» **Work to complete**
Transcribe exactly the first line of the listing below and each line that follows it, ending with the line that contains "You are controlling", and omit the remainder.
○ ○ ○
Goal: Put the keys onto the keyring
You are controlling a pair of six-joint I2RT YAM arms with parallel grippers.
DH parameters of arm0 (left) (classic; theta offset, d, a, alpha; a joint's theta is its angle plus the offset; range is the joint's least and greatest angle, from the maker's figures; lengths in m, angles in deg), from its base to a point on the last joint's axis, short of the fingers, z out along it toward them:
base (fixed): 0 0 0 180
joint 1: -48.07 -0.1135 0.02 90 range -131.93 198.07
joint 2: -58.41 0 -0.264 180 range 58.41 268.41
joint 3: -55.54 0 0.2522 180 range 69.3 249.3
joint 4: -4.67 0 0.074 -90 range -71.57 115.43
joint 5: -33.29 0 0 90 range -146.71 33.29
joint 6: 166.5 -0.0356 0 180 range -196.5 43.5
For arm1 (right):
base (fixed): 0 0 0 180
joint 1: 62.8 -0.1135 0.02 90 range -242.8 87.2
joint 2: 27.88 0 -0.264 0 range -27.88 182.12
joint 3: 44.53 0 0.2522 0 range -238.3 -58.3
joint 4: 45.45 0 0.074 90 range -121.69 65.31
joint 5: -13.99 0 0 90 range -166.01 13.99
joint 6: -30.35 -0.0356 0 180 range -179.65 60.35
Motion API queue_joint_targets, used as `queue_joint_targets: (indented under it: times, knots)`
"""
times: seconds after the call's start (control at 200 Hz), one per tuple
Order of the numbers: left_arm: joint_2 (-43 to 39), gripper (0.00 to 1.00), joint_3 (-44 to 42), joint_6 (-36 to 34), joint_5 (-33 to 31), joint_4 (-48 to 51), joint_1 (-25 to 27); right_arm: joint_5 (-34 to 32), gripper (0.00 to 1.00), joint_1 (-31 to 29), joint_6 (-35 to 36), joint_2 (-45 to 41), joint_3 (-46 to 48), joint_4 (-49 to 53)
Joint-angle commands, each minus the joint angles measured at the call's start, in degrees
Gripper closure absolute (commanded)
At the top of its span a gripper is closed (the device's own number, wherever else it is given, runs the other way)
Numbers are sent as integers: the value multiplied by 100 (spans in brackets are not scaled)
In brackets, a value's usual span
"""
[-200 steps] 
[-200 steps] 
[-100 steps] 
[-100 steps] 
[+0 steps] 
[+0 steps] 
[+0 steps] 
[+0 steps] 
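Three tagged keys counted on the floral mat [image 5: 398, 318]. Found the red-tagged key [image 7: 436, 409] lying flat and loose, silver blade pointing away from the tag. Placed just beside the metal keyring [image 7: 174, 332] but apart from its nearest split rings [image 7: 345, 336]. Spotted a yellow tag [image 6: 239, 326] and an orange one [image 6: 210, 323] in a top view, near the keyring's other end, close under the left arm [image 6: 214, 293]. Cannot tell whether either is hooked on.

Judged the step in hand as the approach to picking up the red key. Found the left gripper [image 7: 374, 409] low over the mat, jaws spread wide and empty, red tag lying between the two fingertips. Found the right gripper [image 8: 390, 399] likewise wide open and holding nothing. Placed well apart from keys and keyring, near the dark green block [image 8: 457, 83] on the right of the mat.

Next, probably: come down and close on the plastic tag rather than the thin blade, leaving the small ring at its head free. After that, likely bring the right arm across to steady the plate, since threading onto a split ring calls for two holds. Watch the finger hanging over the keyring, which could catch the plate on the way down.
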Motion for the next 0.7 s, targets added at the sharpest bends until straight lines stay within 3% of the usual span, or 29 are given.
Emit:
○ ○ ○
» **Problem solution**
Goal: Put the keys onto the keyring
You are controlling a pair of six-joint I2RT YAM arms with parallel grippers.

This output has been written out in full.